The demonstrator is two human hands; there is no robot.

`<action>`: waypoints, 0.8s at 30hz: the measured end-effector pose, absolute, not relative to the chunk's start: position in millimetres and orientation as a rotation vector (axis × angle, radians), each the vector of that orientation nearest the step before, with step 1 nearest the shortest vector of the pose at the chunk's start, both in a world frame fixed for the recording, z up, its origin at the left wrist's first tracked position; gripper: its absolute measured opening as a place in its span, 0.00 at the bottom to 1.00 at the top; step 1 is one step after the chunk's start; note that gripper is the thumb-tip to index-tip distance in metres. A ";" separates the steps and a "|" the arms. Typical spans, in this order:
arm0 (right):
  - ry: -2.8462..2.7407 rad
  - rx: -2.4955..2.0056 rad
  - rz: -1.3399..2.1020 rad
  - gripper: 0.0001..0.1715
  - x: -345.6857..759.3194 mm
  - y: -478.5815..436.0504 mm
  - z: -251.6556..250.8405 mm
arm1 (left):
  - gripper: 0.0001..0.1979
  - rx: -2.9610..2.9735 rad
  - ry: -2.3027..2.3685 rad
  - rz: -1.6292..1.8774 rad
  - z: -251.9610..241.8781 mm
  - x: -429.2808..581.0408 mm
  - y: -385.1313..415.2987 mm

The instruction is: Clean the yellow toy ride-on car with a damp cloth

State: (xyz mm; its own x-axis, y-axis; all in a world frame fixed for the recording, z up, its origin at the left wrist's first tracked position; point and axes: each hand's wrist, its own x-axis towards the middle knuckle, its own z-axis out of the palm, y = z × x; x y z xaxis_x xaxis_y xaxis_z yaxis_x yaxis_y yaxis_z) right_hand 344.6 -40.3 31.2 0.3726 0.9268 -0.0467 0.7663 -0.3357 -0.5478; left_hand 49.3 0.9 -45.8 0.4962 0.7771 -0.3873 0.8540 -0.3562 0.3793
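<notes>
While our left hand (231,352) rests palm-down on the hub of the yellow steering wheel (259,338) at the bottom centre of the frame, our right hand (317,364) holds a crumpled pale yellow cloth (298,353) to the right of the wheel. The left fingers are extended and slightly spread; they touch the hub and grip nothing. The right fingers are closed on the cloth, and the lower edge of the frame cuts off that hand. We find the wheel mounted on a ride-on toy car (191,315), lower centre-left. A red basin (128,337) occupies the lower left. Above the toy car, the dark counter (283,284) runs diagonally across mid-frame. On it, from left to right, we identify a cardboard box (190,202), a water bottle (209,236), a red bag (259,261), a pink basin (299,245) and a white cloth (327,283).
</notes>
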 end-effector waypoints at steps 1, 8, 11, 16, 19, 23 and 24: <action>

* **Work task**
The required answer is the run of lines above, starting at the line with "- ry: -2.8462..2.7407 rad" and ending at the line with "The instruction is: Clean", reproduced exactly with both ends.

* **Answer to this exercise**
  - ry: -2.8462..2.7407 rad
  - rx: -2.4955..2.0056 rad
  - rz: -1.3399..2.1020 rad
  - gripper: 0.0001..0.1715
  - x: -345.6857..759.3194 mm
  - y: -478.5815..436.0504 mm
  - z: -251.6556..250.8405 mm
arm1 (left):
  - gripper: 0.0001..0.1979
  - rx: -2.9610..2.9735 rad
  - ry: -2.3027..2.3685 rad
  - rz: -1.6292..1.8774 rad
  - z: -251.9610..241.8781 mm
  - x: -429.2808..581.0408 mm
  - y: -385.1313..415.2987 mm

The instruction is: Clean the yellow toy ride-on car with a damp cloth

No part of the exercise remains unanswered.